The Simplest Gift by Stefanos Xenakis

The Simplest Gift by Stefanos Xenakis

Author:Stefanos Xenakis
Language: eng
Format: epub
Publisher: HarperCollins
Published: 2022-02-02T00:00:00+00:00


Own Goal

I LOVE VOULIAGMENI, especially in the wintertime. This Athenian seaside suburb gets a little less crowded then. And the colors change. It’s as if the Big Boss is Photoshopping the picture: one day the sky is a bit grayer, the next, the sea a bit bluer, and the following, the wave caps a bit whiter. But this Photoshop software can also play with sounds, smells, and the wind, creating a different experience each time.

Sometimes people intrude on the image, but if you take them as a given, you can still enjoy it. Like lots of people, I used to get annoyed at any little intrusion. Now I just observe and sometimes contemplate.

It’s a Sunday afternoon on the main street in Vouliagmeni. A couple has just parked and they’re getting out of the car to go for a stroll. But they’re going to get annoyed. Not that they mean to, but things can gradually become a habit and then a crutch, and you end up getting annoyed for no good reason.
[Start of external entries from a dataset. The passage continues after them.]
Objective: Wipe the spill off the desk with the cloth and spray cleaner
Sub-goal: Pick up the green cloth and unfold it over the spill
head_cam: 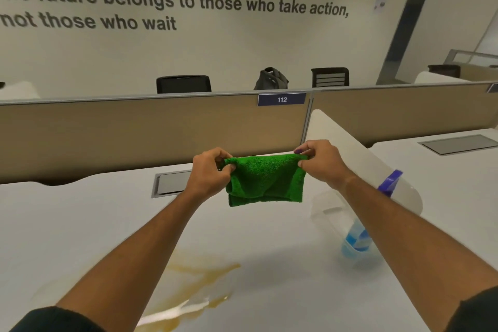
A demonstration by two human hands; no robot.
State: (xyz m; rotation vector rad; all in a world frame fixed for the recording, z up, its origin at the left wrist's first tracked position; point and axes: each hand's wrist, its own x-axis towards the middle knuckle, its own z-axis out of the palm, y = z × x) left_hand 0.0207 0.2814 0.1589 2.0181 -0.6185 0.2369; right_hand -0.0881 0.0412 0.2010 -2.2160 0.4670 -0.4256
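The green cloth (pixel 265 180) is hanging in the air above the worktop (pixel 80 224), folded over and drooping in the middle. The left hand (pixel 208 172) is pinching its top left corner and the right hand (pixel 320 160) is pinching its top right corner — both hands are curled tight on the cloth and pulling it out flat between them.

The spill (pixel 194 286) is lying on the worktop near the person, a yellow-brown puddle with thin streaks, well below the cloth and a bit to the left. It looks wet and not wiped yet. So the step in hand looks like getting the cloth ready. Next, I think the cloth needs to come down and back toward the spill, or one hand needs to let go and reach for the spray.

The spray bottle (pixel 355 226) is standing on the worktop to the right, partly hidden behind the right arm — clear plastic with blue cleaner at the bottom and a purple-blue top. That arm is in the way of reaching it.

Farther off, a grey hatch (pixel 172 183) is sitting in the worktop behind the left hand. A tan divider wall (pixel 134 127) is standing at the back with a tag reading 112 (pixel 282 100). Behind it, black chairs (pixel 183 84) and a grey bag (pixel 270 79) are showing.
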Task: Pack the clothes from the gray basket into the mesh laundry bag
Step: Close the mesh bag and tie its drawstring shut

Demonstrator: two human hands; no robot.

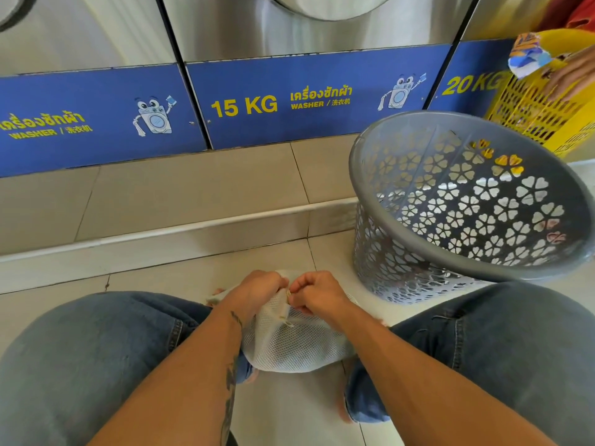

The man gets out of the driver’s seat, his face puckered with annoyance. “Just get a load of where that asshole parked,” he says, hissing his s’s. His girlfriend looks at the culprit and so do I. We’re both puzzled. The car in front of him is parked slightly in front of the rubbish bin. OK, it wasn’t the best parking job ever, but I’ve seen worse crimes. It wasn’t as if it was blocking a garage exit or another car. I lingered for a bit to gather more clues, but that was the extent of it.

We spend too long with our noses in other people’s business. The experts call it energy and it’s the most important thing you possess. It’s even more important than your health because your energy determines your health. There are things that we can control and that’s where we need to direct all our energy. And yet, we often choose to waste our energy on things we can’t control, usually by criticizing and gossiping. And that’s where we go wrong.

I walked on and thought about the couple. The guy had already ruined half his day and his girlfriend’s, too. He had wasted his energy. And who knows how many times a day he does that? If he’d been a goalkeeper, he would have sent the ball into his own net.

There will come a moment when he looks in the mirror and says, “Just get a load of that asshole,” hissing his s’s again.

When we lack awareness, we fumble the ball.

By misdirecting our energy, we lose everything: our cheerfulness, our appetite, and our lives. And it’s a damn shame.

THEY CALL IT AN “OWN GOAL” IN FOOTBALL.